Even Worse Than “The Glory”? The school commissioner tells horror stories about bullying in Korean schools

One of the people who were taken was made to drink urine.


With just the first half of the show, Song Hye Kyo‘s latest hit, “The Glory,” has taken the world by storm.

The story is about a kid who gets hurt at school and grows up to get revenge.

The Glory shows the violence of school bullying in South Korea in a much more graphic way than most K-dramas.

Some viewers didn’t know if it was real or if it was exaggerated. But a school commissioner says that it is usually worse.

Choi Woo Sung was recently a guest on News High Kick on MBC Radio. Choi is a school commissioner at the Gyeonggi Suwon Office of Education.

He is in charge of cases involving violence at school. On the show, he was asked if the scene where Moon Dong Eun‘s bullies beat her with a hot curling iron is real. Choi said back, “The truth is worse.”

Before, the same scene caused a big stir in South Korean online forums when people remembered that it might have been based on a real case of bullying.

But Choi gave an example that was very similar to the violence in The Glory. In 2006, it was said that a group of middle school students in Cheongju beat up another student for 20 days straight.

Kim, who was 15 at the time, was in charge of the group, which beat victim “A” with a baseball bat, burned her arm with a hair iron in the classroom, and scratched her chest with a clothespin.
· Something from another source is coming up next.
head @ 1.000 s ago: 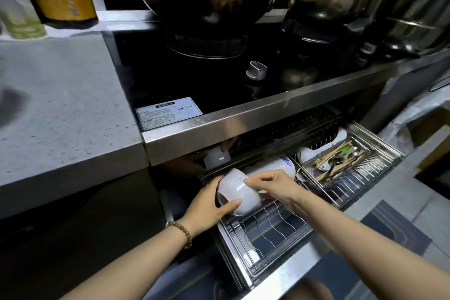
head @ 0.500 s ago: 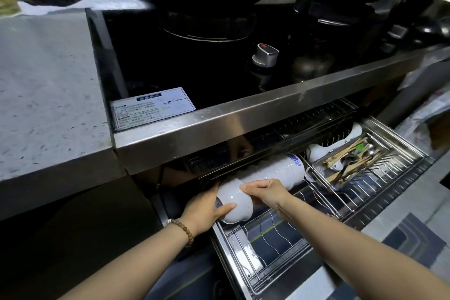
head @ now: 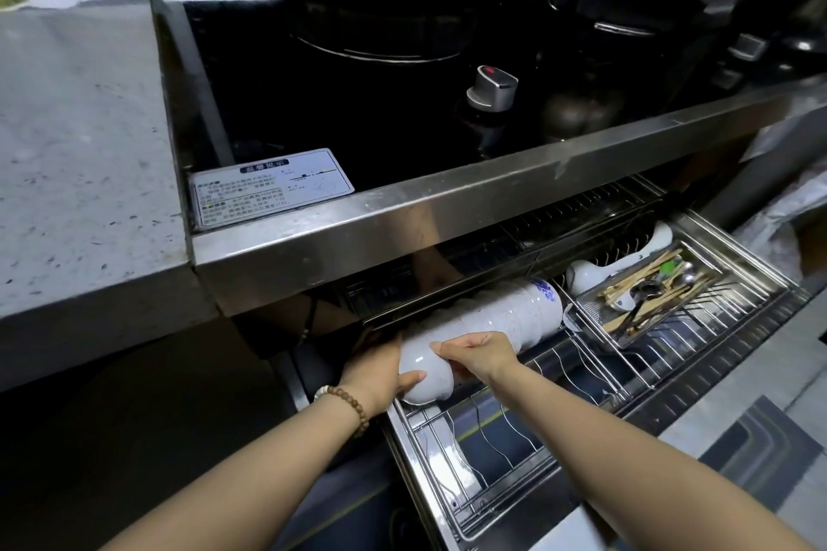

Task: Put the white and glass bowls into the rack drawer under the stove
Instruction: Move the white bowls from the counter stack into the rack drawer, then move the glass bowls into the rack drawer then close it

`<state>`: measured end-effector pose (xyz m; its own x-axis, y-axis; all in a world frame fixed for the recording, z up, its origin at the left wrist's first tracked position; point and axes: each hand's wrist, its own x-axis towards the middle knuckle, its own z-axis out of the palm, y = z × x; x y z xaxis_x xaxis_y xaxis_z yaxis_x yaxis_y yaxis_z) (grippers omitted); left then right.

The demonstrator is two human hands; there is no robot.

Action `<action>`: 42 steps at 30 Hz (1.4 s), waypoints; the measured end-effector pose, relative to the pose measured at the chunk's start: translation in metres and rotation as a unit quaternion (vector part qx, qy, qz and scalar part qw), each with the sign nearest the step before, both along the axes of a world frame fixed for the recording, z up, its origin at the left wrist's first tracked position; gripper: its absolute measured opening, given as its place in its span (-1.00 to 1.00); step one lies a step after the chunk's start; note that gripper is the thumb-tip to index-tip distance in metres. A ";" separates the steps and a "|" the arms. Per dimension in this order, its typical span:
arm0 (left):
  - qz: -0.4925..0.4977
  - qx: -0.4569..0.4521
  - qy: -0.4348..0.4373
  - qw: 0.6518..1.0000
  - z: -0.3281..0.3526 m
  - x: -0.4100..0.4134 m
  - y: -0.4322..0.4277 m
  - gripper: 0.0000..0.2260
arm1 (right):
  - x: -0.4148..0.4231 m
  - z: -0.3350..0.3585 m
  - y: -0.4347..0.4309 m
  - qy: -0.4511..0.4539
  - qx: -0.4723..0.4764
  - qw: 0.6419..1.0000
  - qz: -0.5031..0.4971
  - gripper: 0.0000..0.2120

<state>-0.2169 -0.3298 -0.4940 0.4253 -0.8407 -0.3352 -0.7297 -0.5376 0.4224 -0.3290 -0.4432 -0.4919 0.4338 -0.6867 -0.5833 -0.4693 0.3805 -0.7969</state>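
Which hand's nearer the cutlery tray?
Right. The right hand grips the bowl on the tray's side; the left hand holds its far end, farther from the cutlery tray.

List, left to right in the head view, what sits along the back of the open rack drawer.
Left hand, held white bowl, row of nested white bowls, cutlery tray. The right hand overlaps the bowls, so it is left out.

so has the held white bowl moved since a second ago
Yes. The white bowl has slid right and back, closing onto the row of stacked bowls in the rack drawer.
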 end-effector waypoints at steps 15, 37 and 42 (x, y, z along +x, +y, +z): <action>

“At that time, the victim had serious burns and a tailbone that stuck out. She had to stay in the hospital for 5 to 6 weeks… The people who did it also said that they punished the victim by using their fingernails to pull off the scabs that had formed on her scars.” —MBC Radio’s Choi Woo Song

Choi brought up a number of other cases of violence by minors. In the Yangsan Girls’ Middle School Assault Case, which happened in 2021, a group of middle school girls beat up a foreign student.

The people who did it had recorded it and put it on internet forums.

In the Cheonghak-dong Dormitory Cruelty Case (2020), a group of girls forced the victim to drink her own urine after putting foreign objects inside her.

The North Gyeonggi Snow Bed Sexual Assault Case (2022) is the most recent case like this that shocked the whole country. A 9-year-old girl was sexually assaulted by a 12-year-old boy who had made a bed out of snow.

Then, Commissioner Choi said that he was very sad that most of the criminals were under 14 years old, which meant that the law could protect them.

Most of the time, people who cause violence at school get legal protection because they are “juvenile delinquents.”

This term is used to talk about children between the ages of 10 and 14 who have broken the law but are still protected. Instead of jail time or community service, they get a light sentence like juvenile detention or community service.

“In all three cases, some or all of the bad guys were under 14 years old, so there was only so much that could be done to punish them…I agree that the age limits should be lowered gradually because criminals are getting younger and their crimes are getting more complicated and violent.At the same time, as a society, we need to make sure that these kinds of things don’t happen in the first place.”—MBC Radio’s Choi Woo Song

In December of last year, the South Korean government passed a bill that changed the Juvenile Justice, And Delinquency Prevention Act to lower the age limit from 14 to 13.